He didn’t want to waste his important questions here. He didn’t like to ask those until he was holding enough information. Right now, he had nothing, and if he started asking the wrong questions, Alexa would see right through them. He thought of a question that wouldn’t hurt to ask. It would sound like a throwaway, but it wasn’t.
“Did you love your father? Even knowing about the photo and the handcuffs?”
Alexa sat up. The strap of her nightgown had fallen off her shoulder. She wiped her nose with the back of her hand, and then her cheek glistened.
“Did I love him?”
“That’s all I want to know.”
“When I was thirteen, he took me to London. Just the two of us. You probably already know he lived there when he was a kid. He showed me their house. The Official Residence, he called it. He took me shopping. I was thirteen, and I thought shopping in London was so glamorous. He bought me a gold bracelet.”
“You still have it?”
“Of course I have it.”
“Can I see it?”
“If I show it to you, will you leave?”
“We’ll go.”
She got up and went behind the dressing screen. She knelt again and opened another drawer. When she came out, she was wearing the bracelet. It glittered from her wrist, a golden honeycomb. Her father had taken her to the Imogene Bass shop, on Victoria Street. He’d bought her the exact bracelet the girl had worn in the photos. Alexa sat at the foot of her bed and wrapped her right hand around her wrist, so that her fingers covered the bracelet. She held it close to her chest. She hadn’t answered his question. Maybe this gesture was as close as she could come.
“If you want, I can get someone to sit with you,” Cain said. “I could have a female officer come.”
“I’d rather have my mom. Can you do that?”
“I can try,” he said.
But he had no intention of trying. Mona Castelli knew exactly where her daughter was. They had each other’s cell numbers. If they wanted to see each other, they didn’t need him to arrange it.
Fischer waited until the doors closed and the elevator started moving, carrying them down to the lobby.
“The weirdest thing about that—she didn’t start acting even halfway normal until you told her Castelli was dead.”
“Halfway?”
“A quarter, an eighth. Whatever.”
“What do you think she’s on?”
“She’s nineteen, and rich,” Fischer said. “What else do we need to know? She’s probably into things we’ve never even heard of.”
“He bought her the same bracelet,” Cain said. “What do you make of that?”
“Does she know?”
Cain shook his head.
“The picture she gave me—the girl’s cuffed to the bed. They must’ve taken the bracelet off. It’s only in the shots when she’s still dressed.”

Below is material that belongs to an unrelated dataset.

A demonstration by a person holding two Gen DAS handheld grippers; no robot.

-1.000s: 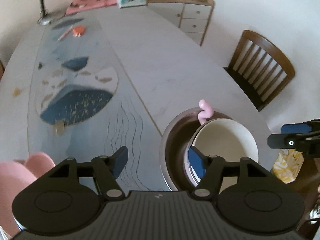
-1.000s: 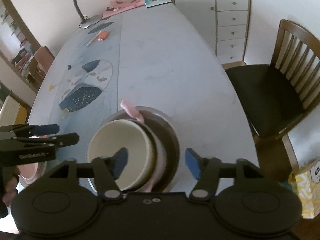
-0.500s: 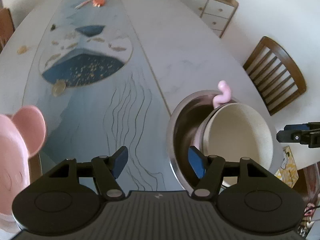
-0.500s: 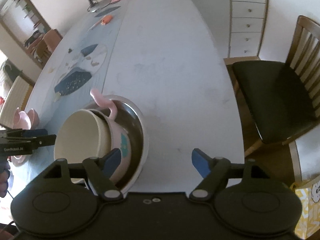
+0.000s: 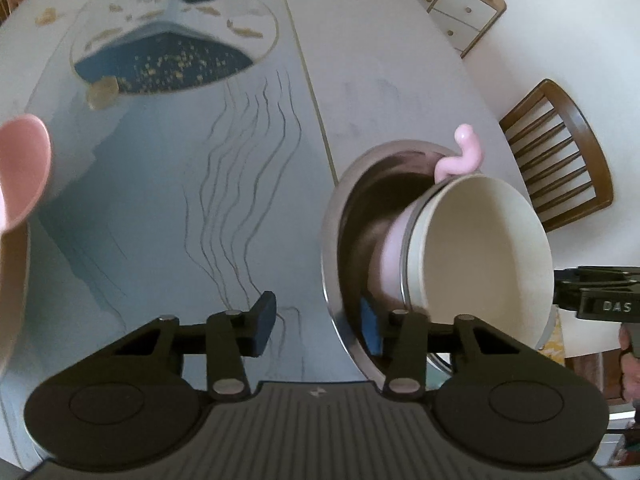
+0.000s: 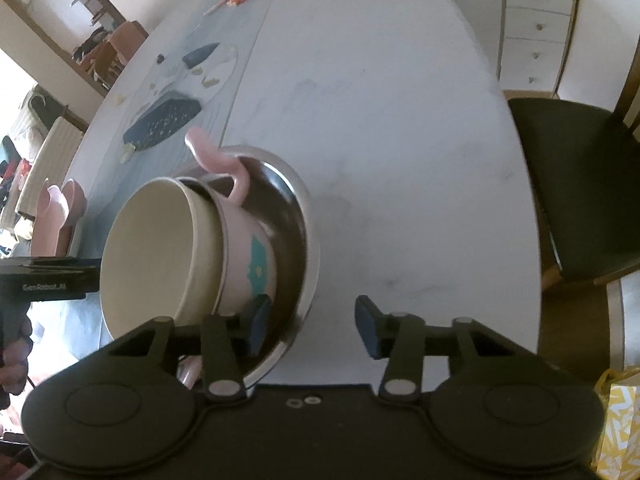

“Then as far as Alexa knew,” Fischer said, “her dad took her to a shop and bought her a bracelet. It didn’t mean anything else to her. It was just a present.”
“If she’s telling the truth.”
“You think she’s seen the other pictures?”
“But where?”
“And the part about the handcuffs—”
“I know.”
“—that didn’t sit right,” Fischer finished.
The elevator doors opened and they went across the lobby. The security guard rose from behind his desk to meet them.
“You told her?”
“She knows,” Cain said. He gave the man his card. “If anyone else comes to see her, give me a call. Same if there’s trouble—any sort of trouble.”
“She’s okay?”
“Just give me a call if you see anything.”
“You got it.”
They went under the chandelier and out the front door. The wind was blowing from Market Street, carrying steam from the subway vents. Three stretch limos went past, and then there was a break in traffic. They crossed New Montgomery, headed for Fischer’s car.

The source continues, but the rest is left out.